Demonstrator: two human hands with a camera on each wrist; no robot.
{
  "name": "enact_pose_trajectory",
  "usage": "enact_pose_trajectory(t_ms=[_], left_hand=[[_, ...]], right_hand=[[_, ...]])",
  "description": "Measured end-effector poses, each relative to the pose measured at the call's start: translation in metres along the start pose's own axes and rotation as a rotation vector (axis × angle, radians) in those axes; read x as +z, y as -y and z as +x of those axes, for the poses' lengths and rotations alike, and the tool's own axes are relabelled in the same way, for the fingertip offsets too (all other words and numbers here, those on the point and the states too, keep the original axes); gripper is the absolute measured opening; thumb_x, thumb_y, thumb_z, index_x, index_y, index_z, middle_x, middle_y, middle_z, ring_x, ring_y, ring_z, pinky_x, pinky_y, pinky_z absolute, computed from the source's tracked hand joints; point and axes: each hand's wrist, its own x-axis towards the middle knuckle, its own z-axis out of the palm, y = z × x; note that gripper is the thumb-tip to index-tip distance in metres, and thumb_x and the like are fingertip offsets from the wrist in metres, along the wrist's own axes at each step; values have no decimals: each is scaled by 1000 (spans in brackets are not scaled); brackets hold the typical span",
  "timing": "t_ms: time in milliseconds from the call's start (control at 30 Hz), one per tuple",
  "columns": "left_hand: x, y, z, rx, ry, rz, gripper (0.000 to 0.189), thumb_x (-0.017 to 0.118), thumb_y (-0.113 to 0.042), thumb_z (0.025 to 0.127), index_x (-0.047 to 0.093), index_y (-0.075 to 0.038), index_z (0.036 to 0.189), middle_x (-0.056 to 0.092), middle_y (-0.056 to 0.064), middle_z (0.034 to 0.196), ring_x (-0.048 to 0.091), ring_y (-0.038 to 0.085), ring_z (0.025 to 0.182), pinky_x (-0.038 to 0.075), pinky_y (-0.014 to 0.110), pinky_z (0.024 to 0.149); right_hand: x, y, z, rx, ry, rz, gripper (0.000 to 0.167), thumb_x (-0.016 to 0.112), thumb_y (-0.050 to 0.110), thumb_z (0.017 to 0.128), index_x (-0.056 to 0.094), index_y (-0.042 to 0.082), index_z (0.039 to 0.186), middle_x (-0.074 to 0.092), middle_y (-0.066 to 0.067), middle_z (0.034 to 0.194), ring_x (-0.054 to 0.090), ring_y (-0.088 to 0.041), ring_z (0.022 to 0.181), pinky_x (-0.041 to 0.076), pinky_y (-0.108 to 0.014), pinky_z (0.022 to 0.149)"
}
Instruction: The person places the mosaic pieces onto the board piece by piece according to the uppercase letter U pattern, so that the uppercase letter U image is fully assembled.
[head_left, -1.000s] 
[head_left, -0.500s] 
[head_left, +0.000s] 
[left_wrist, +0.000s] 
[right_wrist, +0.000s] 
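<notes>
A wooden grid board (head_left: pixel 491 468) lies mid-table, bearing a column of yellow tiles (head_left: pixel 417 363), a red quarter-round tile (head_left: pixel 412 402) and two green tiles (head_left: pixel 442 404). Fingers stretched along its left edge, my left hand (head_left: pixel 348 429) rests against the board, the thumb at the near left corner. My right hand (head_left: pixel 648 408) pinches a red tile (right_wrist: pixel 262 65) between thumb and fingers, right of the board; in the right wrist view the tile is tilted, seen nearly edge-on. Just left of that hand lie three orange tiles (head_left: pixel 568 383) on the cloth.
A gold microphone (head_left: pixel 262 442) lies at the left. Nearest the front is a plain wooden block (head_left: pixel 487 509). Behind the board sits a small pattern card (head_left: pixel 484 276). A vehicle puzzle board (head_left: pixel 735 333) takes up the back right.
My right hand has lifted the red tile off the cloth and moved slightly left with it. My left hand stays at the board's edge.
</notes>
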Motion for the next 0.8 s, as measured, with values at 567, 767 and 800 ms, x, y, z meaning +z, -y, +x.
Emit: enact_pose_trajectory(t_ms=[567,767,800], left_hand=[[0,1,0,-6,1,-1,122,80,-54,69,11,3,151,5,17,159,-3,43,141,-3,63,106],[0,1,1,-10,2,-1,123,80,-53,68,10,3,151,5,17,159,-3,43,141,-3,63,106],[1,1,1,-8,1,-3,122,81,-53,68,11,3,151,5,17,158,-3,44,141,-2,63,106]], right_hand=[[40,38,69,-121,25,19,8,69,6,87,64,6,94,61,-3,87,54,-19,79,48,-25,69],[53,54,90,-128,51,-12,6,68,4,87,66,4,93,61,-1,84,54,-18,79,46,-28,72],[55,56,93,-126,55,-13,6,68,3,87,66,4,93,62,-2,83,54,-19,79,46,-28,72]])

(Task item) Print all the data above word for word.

(Output for this exercise)
Demonstrator: two human hands with a camera on each wrist; no robot.
{
  "name": "enact_pose_trajectory",
  "usage": "enact_pose_trajectory(t_ms=[_], left_hand=[[_, ...]], right_hand=[[_, ...]])",
  "description": "Measured end-effector poses, each relative to the pose measured at the call's start: translation in metres along the start pose's own axes and rotation as a rotation vector (axis × angle, radians) in those axes; read x as +z, y as -y and z as +x of those axes, for the poses' lengths and rotations alike, and the tool's own axes are relabelled in the same way, for the fingertip offsets too (all other words and numbers here, those on the point and the states too, keep the original axes); gripper is the absolute measured opening; thumb_x, thumb_y, thumb_z, index_x, index_y, index_z, middle_x, middle_y, middle_z, ring_x, ring_y, ring_z, pinky_x, pinky_y, pinky_z absolute, computed from the source's tracked hand joints; point and axes: each hand's wrist, its own x-axis towards the middle knuckle, its own z-axis out of the palm, y = z × x; note that gripper is the thumb-tip to index-tip distance in metres, and thumb_x and the like are fingertip offsets from the wrist in metres, along the wrist's own axes at each step; values have no decimals: each is scaled by 1000 (spans in brackets are not scaled); brackets hold the typical span",
  "timing": "t_ms: time in milliseconds from the call's start (control at 30 Hz), one per tuple",
  "columns": "left_hand: x, y, z, rx, ry, rz, gripper (0.000 to 0.189), thumb_x (-0.017 to 0.118), thumb_y (-0.113 to 0.042), thumb_z (0.025 to 0.127), index_x (-0.047 to 0.093), index_y (-0.075 to 0.038), index_z (0.036 to 0.189), middle_x (-0.056 to 0.092), middle_y (-0.056 to 0.064), middle_z (0.034 to 0.196), ring_x (-0.048 to 0.091), ring_y (-0.038 to 0.085), ring_z (0.025 to 0.182), pinky_x (-0.038 to 0.075), pinky_y (-0.014 to 0.110), pinky_z (0.024 to 0.149); right_hand: x, y, z, rx, ry, rz, gripper (0.000 to 0.167), thumb_x (-0.016 to 0.112), thumb_y (-0.050 to 0.110), thumb_z (0.017 to 0.128), index_x (-0.056 to 0.094), index_y (-0.042 to 0.082), index_z (0.039 to 0.186), middle_x (-0.074 to 0.092), middle_y (-0.066 to 0.067), middle_z (0.034 to 0.194), ring_x (-0.054 to 0.090), ring_y (-0.088 to 0.041), ring_z (0.022 to 0.181), pinky_x (-0.041 to 0.076), pinky_y (-0.108 to 0.014), pinky_z (0.022 to 0.149)"
}
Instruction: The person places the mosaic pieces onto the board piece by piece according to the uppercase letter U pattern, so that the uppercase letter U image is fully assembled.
[head_left, -1.000s] 
[head_left, -0.500s] 
[head_left, +0.000s] 
[left_wrist, +0.000s] 
[right_wrist, +0.000s] 
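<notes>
A wooden grid board (head_left: pixel 491 468) lies mid-table, bearing a column of yellow tiles (head_left: pixel 417 363), a red quarter-round tile (head_left: pixel 412 402) and two green tiles (head_left: pixel 442 404). Fingers stretched along its left edge, my left hand (head_left: pixel 348 429) rests against the board, the thumb at the near left corner. My right hand (head_left: pixel 648 408) pinches a red tile (right_wrist: pixel 262 65) between thumb and fingers, right of the board; in the right wrist view the tile is tilted, seen nearly edge-on. Just left of that hand lie three orange tiles (head_left: pixel 568 383) on the cloth.
A gold microphone (head_left: pixel 262 442) lies at the left. Nearest the front is a plain wooden block (head_left: pixel 487 509). Behind the board sits a small pattern card (head_left: pixel 484 276). A vehicle puzzle board (head_left: pixel 735 333) takes up the back right.
My right hand has lifted the red tile off the cloth and moved slightly left with it. My left hand stays at the board's edge.
</notes>
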Motion for the next 0.8 s, as measured, with values at 567, 767 and 800 ms, x, y, z meaning +z, -y, +x.
Emit: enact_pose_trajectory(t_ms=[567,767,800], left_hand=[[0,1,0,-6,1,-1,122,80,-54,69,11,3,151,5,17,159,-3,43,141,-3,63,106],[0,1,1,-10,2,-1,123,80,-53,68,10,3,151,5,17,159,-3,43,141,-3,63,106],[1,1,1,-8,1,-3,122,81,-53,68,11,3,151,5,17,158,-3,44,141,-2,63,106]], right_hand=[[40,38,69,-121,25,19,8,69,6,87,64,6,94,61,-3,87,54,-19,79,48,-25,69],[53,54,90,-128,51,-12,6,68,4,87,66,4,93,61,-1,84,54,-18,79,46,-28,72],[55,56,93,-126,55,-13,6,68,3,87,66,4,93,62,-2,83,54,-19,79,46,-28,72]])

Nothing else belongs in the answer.